I suspect this will be faster than all chaotic global memory access because loading data from global memory in large blocks in a coalesced fashion is much faster. And I suspect this will hold true even if I have to load the cases/controls many times. We will see tomorrow.

Categories: SURF Tags:

Shared memory, occupancy, and other stuff

June 26th, 2009 Stephen Larew Comments off

This afternoon I spent some time experimenting with how the block sizes affect performance and specifically occupancy. As it turns out, maxing out SM occupancy is usually only beneficial when a program is bandwidth bound. Not my case here.

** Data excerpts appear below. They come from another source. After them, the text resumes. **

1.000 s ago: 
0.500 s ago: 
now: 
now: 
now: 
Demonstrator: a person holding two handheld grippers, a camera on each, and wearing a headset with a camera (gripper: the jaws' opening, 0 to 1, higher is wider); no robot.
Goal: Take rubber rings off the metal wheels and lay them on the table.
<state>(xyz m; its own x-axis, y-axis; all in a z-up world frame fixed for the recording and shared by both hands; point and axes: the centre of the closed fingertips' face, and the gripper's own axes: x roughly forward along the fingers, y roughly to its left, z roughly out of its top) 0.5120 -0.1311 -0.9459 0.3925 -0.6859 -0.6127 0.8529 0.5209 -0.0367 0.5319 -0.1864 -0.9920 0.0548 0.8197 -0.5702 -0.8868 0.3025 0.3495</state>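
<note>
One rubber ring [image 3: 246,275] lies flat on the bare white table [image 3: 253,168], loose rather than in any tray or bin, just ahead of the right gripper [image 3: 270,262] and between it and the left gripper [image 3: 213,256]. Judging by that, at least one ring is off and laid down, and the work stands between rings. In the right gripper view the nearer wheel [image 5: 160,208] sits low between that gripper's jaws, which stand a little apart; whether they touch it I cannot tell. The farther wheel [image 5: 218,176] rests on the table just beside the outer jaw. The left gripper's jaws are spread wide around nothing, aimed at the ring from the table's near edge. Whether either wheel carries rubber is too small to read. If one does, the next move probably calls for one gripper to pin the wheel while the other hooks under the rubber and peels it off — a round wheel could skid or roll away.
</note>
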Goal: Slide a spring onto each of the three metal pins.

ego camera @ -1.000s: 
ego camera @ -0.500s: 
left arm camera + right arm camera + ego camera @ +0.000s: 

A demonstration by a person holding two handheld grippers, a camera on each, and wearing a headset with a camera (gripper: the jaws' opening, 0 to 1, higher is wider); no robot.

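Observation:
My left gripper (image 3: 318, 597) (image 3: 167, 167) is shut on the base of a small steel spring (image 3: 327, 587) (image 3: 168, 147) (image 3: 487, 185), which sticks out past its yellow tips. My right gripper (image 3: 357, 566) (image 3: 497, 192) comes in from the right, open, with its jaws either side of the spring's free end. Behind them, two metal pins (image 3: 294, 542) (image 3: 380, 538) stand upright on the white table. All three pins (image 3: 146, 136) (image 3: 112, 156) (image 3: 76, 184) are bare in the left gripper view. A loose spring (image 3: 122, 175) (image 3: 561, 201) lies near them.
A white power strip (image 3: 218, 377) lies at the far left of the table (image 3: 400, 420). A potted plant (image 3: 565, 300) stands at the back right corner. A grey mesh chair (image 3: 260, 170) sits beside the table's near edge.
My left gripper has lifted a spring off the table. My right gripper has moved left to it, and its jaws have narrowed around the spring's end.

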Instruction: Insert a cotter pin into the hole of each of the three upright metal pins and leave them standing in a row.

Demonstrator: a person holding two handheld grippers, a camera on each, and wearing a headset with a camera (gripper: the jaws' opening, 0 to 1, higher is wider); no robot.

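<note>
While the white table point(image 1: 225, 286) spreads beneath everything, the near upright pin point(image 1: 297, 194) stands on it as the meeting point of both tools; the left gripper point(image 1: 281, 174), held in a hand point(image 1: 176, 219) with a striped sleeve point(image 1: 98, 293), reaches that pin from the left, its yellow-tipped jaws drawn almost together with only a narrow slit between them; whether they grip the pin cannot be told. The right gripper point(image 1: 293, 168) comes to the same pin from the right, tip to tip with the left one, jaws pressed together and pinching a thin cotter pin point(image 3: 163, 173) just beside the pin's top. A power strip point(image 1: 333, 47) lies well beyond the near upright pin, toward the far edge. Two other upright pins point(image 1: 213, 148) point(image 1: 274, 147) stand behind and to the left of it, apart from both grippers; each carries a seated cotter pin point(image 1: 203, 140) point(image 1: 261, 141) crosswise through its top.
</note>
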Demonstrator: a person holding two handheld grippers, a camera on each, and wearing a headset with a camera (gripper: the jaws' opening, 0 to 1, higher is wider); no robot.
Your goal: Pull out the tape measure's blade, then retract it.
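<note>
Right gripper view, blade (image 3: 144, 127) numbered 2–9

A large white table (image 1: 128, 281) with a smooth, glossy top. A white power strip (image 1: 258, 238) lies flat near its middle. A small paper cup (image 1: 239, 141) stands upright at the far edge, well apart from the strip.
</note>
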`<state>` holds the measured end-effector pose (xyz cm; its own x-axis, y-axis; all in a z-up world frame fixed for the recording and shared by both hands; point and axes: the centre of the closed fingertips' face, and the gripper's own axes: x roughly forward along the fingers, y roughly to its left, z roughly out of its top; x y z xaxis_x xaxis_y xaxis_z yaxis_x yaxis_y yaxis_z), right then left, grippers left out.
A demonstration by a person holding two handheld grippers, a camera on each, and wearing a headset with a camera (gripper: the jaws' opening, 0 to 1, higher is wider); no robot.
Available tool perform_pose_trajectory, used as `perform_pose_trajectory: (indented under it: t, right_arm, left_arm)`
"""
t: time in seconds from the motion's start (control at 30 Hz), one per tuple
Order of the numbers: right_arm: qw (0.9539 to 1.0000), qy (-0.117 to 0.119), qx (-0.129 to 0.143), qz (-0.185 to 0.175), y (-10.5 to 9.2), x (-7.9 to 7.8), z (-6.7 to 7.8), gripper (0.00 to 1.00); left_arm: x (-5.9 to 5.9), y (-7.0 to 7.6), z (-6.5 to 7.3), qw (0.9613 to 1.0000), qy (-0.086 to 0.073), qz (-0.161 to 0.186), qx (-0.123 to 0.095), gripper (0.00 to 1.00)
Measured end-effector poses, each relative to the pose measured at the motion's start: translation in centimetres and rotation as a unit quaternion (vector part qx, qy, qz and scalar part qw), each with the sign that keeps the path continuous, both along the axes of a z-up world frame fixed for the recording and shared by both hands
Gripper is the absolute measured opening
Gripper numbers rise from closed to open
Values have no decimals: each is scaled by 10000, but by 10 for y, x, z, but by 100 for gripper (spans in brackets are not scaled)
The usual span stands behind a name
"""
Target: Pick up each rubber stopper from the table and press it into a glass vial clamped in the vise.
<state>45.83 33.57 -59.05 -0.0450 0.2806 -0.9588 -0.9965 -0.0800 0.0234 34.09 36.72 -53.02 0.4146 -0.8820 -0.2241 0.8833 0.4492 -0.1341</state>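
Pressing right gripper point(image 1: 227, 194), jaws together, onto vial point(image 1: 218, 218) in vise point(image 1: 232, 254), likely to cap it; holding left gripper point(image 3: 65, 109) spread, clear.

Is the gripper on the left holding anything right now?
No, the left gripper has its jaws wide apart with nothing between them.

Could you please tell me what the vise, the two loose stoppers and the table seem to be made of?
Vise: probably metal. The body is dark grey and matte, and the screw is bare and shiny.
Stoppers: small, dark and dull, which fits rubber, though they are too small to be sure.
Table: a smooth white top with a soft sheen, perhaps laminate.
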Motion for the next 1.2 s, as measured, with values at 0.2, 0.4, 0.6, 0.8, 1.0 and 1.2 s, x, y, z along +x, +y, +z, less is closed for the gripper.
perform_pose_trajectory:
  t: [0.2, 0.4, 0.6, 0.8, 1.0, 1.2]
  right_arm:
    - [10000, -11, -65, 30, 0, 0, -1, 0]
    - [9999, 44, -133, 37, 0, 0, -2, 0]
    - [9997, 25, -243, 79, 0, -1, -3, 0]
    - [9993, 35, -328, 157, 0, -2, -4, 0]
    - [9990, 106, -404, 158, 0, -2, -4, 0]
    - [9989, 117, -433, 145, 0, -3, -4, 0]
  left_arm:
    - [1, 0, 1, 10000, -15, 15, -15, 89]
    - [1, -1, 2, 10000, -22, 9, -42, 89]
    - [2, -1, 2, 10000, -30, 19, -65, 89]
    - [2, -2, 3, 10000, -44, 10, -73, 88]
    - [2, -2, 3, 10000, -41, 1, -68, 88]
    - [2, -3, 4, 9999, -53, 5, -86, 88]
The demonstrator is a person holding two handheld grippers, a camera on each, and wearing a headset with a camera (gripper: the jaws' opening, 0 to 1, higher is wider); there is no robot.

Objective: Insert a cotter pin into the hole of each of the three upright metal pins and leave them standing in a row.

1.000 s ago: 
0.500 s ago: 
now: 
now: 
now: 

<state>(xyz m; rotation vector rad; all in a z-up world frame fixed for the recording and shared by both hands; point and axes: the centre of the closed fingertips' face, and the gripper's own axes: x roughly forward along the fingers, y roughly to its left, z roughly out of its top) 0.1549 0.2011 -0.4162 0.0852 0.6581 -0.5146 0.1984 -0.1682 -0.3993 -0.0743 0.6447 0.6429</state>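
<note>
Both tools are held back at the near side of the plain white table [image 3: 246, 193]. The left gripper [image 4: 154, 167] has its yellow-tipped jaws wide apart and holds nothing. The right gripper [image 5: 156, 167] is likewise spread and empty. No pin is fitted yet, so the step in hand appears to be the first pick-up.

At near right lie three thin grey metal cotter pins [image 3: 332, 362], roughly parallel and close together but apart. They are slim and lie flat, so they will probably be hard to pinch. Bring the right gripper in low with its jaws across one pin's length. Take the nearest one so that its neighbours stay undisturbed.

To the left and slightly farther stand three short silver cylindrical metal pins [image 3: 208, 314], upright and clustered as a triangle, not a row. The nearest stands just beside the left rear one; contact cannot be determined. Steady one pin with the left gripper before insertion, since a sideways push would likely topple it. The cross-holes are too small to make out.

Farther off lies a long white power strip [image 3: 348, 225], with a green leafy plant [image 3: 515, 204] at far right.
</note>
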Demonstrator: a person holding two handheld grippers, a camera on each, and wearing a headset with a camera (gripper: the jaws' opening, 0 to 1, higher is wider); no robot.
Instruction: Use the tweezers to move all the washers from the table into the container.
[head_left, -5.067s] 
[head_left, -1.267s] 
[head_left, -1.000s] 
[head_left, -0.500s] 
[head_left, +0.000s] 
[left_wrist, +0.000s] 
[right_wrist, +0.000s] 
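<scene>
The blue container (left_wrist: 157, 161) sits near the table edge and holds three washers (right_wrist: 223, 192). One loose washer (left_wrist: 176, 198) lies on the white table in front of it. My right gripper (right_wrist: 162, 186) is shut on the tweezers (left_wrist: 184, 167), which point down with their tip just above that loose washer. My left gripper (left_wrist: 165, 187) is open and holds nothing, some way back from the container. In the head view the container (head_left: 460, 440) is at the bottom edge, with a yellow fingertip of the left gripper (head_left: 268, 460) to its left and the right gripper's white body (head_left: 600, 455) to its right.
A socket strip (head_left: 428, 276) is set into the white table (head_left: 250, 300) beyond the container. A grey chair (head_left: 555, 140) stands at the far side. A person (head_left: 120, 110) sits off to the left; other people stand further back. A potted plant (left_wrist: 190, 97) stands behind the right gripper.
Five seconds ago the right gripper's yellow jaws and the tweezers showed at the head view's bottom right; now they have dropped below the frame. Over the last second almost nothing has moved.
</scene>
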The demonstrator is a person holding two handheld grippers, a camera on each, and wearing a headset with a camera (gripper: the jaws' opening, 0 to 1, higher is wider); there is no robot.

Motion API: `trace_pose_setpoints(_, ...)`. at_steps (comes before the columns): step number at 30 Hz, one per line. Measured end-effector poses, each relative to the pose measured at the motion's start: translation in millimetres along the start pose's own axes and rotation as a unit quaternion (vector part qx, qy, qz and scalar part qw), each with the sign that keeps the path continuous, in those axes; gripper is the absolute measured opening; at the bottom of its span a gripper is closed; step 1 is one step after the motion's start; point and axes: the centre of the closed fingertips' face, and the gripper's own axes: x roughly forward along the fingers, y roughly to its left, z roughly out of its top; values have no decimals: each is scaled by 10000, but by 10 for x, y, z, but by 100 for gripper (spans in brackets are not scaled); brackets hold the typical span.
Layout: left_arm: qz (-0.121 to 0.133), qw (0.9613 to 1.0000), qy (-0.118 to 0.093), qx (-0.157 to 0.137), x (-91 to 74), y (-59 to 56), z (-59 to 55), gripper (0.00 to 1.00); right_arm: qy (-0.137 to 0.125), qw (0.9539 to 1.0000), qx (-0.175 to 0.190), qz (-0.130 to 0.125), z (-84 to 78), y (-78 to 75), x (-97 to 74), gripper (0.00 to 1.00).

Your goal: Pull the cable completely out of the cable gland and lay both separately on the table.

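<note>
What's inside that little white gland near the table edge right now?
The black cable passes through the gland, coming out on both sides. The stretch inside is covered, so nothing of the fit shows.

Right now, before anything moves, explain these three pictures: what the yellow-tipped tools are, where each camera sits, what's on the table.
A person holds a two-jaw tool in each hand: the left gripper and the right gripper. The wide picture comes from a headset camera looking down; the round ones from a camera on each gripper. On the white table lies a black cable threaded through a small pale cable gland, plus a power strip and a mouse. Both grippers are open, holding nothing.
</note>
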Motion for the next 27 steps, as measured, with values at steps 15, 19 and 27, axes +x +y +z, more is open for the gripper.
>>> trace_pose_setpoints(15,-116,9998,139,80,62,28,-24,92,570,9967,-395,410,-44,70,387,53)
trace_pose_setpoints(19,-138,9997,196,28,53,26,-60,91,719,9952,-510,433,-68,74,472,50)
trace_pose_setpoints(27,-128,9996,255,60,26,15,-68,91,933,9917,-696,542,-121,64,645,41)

I also tried changing the way the compute distances kernel retrieves global memory. This didn’t work and I found out that the kernel was executing in thousandths of a second so no need to optimize this further yet.

I then spent a lot of time experimenting with using shared memory when computing likelihoods since this would provide the most immediate benefit to the program. But I haven’t got this working yet. More debugging tomorrow.

And, btw, I started my own local, private svn repository to keep track of my changes a couple days ago.

Todos:

  • Experiment with different gpu sorting algorithms.
  • Debug and time shared memory implementation of ScanLocationKernel
Categories: SURF Tags:

GPU Sorting is slow

June 26th, 2009 Stephen Larew Comments off

When computing the distances and then sorting them, it turns out that it is really slow to sort these distance arrays on the GPU. It’s actually faster to transfer the data to the CPU memory and then sort it there and transfer it back to the device.

The odd thing is that when I sort the data on the CPU, although I get a faster soft, the overall program slows down! And when I do GPU sorting the gpu sorting takes longer but the program speeds up overall!

Categories: SURF Tags:

Computing distances is slow

June 25th, 2009 Stephen Larew Comments off

I timed the distance computations and they are taking 22 seconds out of 36 seconds for Input 3 (see previous post). This is almost certainly due to the warps being serialized due to bank conflict in shared memory. I will investigate this tomorrow. This is an independent problem from the slow down due to scanning over all locations.

Categories: SURF Tags:

Profiler Results and some questions

June 25th, 2009 Stephen Larew Comments off

I looked at the profiler output. I used input 3 (previous post) for input data. The results:

My kernels that calculate the scan statistic are limited by the number of registers. My ScanLocationKernel is using 20 registers per thread. A solution would be to use the shared memory instead of registers. Only 0.0625 of the shared memory is being used. Another solution would be to split the kernel into two somehow.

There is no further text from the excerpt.